Below is the complete list of J.D. Kirk’s DCI Logan Crime Thrillers books in publication order. For this series, the chronological reading order is the same as the order of publication.
DCI Logan Crime Thrillers Books in Publication Order
- A Litter of Bones (2019)
- Thicker than Water (2019)
- The Killing Code (2019)
- Blood and Treachery (2019)
- The Last Bloody Straw (2020)
- A Whisper of Sorrows (2020)
- The Big Man Upstairs (2020)
- A Death Most Monumental (2020)
- A Snowball’s Chance in Hell (2020)
- Ahead of the Game (2021)
- An Isolated Incident (2021)
- Colder than the Grave (2021)
- Come Hell or High Water (2021)
- City of Scars (2022)
- Here Lie the Dead (2022)
- One For the Ages (2023)
- In Service of Death (2023)
- A Dead Man Walking (2023)
- Where the Pieces Lie (2024)
- A Killer of Influence (2024)
- A Rock and a Hard Place (2025)
- Better the Devil (2026)
About DCI Logan Crime Thrillers
J.D. Kirk’s DCI Logan books are a long-running Scottish crime series set in the Highlands, and that setting is far more than scenery. From the beginning, the novels use the north of Scotland as part of their identity: isolated communities, harsh weather, old loyalties, dark humour, and the constant sense that even beautiful places can hide ugly histories. Kirk’s own series page leans into exactly that mixture, describing a run of books packed with murder, mystery, and a distinctly Highland flavour, while also noting how central Jack Logan and his team are to the series’ appeal.
Jack Logan himself is one of the main reasons the books hold together over such a long run. He is not written as a glamorous genius detective or as a cold procedural machine. He is sharp, stubborn, often sarcastic, and clearly shaped by the place he works. That matters, because the series is strongest when it treats investigation as something personal as well as professional. Logan is dealing with killers, missing people, and long-buried violence, but he is also moving through communities where reputation, memory, and local ties matter almost as much as evidence. The books gain a lot from that balance. They are crime novels with pace, but they are also novels about a particular kind of place and the people who have to keep working inside it.
The first novel, A Litter of Bones, establishes the series clearly and effectively. From there, the run expands quickly through titles like Thicker than Water, The Killing Code, Blood and Treachery, and The Last Bloody Straw, building a body of work that is substantial without losing its sense of momentum. Major series listings show that the books continue well beyond those early entries, with at least twenty published or announced installments in the main Logan line, including later titles such as Where the Pieces Lie and Better the Devil. That scale tells you something important about the series: this is not a loose trilogy or a brief detective experiment. It is an established crime world with enough confidence to keep returning to Logan and his team year after year.

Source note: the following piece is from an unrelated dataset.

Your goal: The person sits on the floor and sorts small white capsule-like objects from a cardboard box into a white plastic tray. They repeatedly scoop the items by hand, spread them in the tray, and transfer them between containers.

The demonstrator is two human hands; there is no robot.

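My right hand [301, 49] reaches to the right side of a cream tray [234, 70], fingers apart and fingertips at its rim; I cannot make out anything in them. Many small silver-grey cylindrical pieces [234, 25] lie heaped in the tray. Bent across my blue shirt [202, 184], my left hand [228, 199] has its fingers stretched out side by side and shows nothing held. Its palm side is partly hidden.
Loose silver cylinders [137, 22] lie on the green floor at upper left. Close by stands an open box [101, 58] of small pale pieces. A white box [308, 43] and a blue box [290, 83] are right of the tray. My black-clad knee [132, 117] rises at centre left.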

What helps the series avoid feeling mechanical is tone. Kirk’s books are plainly crime thrillers, often brutal in subject matter, but they are also known for their wit. The humour is not there to turn the murders into something light. It works more as pressure release, a dry and often very Scottish counterpoint to the darkness of the cases. That combination gives the series a recognisable voice. Many police procedurals can become interchangeable after enough installments, but Logan’s world seems to work because it refuses to flatten itself into pure gloom or pure puzzle-solving. The tension, the banter, and the Highland atmosphere all do different jobs at once.
Another strength is that the books are built as a true series without becoming impenetrable. The order matters because the recurring team, Logan’s personal history, and the emotional aftereffects of earlier cases accumulate over time. At the same time, the individual novels still revolve around their own investigations, so the line does not depend entirely on one giant unresolved master plot. That makes it rewarding for regular readers while still keeping the focus where it belongs: on the current case, the group dynamics, and the way the Highlands setting keeps shaping the mood of the books.
Within contemporary British and Scottish crime fiction, the DCI Logan books sit in a satisfying middle ground. They are not austere literary crime novels, and they are not throwaway action thrillers either. They offer a recurring detective, a vividly regional setting, a strong ensemble feel, and a tone that can move from grim to funny without breaking the series’ identity. That is probably why the line has grown so large and loyal. The draw is not just Jack Logan on his own, but the whole texture of the series: Highland murders, a team you want to spend time with, and a voice that knows crime fiction can be dark without becoming dull.